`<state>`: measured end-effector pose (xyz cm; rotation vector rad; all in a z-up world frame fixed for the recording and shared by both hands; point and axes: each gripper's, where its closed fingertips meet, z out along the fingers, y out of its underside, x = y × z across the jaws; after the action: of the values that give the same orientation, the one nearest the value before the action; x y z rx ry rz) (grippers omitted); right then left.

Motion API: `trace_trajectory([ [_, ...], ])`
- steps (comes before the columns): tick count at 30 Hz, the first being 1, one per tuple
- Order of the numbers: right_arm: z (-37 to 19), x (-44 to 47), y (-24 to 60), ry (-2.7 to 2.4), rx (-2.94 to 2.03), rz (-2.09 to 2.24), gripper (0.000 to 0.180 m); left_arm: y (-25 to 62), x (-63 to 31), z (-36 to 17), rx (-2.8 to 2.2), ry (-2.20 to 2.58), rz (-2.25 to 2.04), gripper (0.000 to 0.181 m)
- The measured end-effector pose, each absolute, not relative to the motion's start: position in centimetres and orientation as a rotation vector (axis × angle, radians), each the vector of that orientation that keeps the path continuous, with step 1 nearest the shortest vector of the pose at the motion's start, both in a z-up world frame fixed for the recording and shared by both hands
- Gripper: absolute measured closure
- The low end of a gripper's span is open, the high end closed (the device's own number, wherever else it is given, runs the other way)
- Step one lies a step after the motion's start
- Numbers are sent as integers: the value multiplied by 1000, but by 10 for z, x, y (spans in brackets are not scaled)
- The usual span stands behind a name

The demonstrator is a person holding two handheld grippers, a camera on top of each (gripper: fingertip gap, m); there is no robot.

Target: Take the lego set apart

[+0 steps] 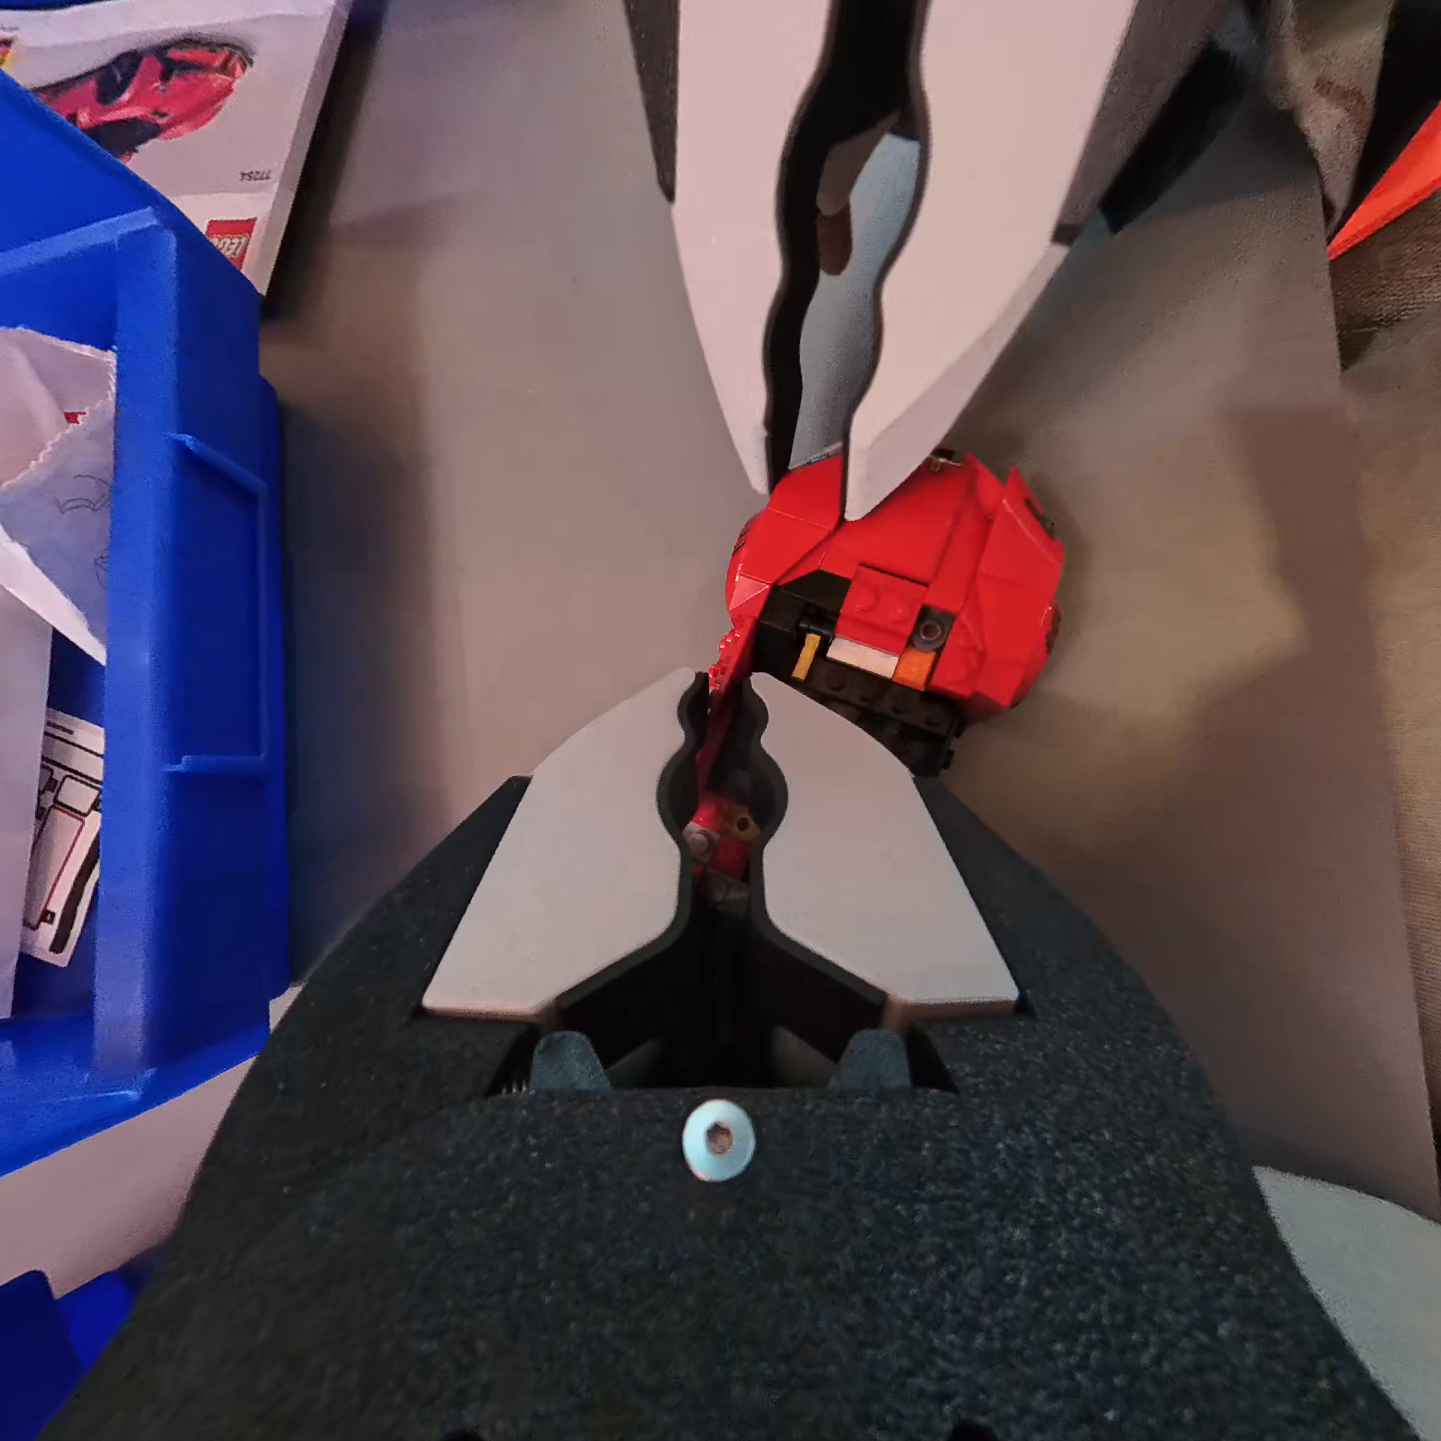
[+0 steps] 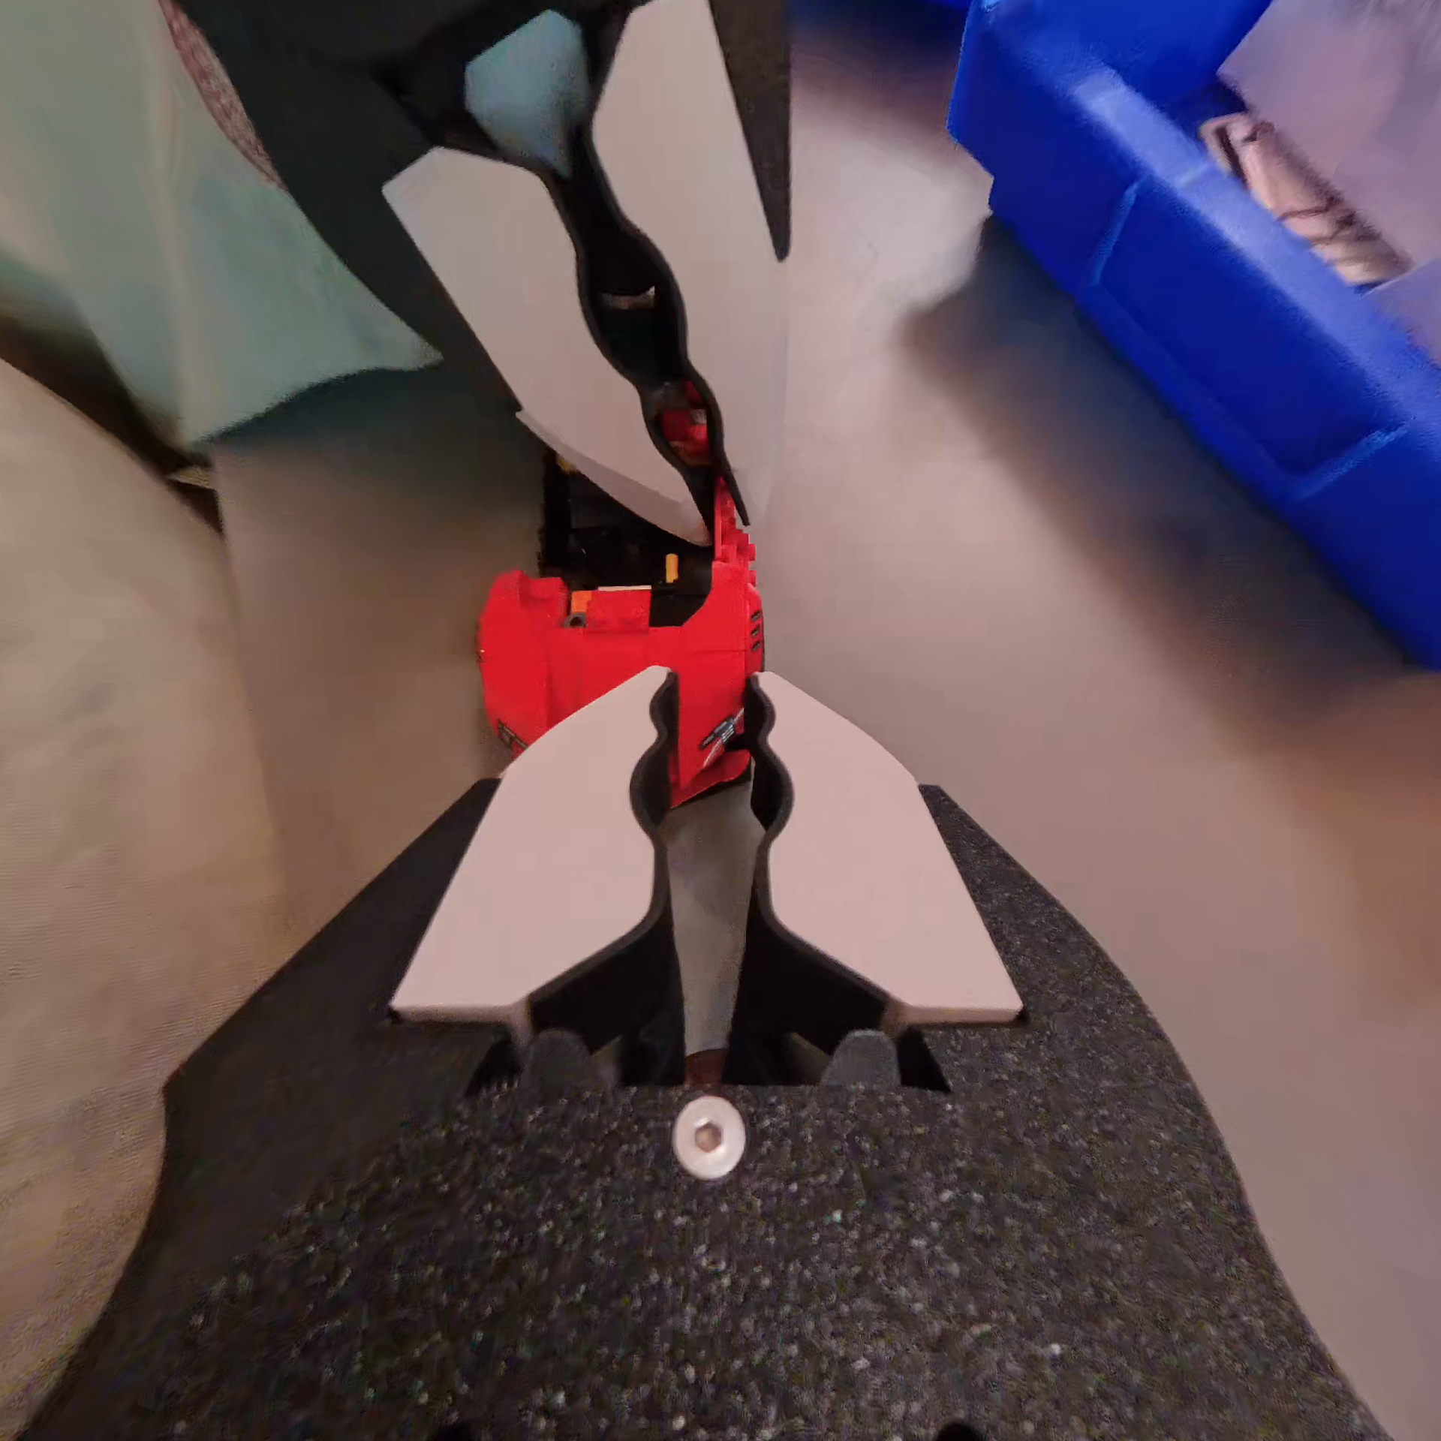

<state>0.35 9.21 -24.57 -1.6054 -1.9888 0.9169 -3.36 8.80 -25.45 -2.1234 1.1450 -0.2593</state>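
My left gripper [image 1: 725,686] is clamped on a thin red panel edge of the lego car [image 1: 897,600], held above the grey table [image 1: 507,468]; the right gripper [image 2: 709,686] pinches its opposite end. Risk: twisting could scatter bricks. The underside is hidden.
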Motion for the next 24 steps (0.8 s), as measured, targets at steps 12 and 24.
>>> trace_trajectory([
  [12,-233,5,97,-1916,-1452,820,163,88,-32,-254,-2106,1148,-255,173],
  [24,-213,5,123,-1697,-1627,1134,163,86,-33,-253,-2134,1088,-314,167],
])
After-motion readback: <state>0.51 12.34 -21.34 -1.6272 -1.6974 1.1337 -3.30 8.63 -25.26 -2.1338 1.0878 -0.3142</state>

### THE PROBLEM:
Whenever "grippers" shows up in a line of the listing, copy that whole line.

### THE COMPLETED TASK:
`<state>`: measured end-effector pose (xyz cm; rotation vector rad; all in a z-up world frame fixed for the recording and shared by both hands; point and axes: each gripper's, where its closed fingertips meet, z out along the fingers, y out of its underside, x = y × z across the jaws; after the action: of the values that give the same orientation, the one nearest the value before the action; x y z rx ry rz) (grippers omitted); right then left.
The demonstrator is a person holding two handheld grippers, a camera on top of each (gripper: fingertip gap, m); there is no robot.

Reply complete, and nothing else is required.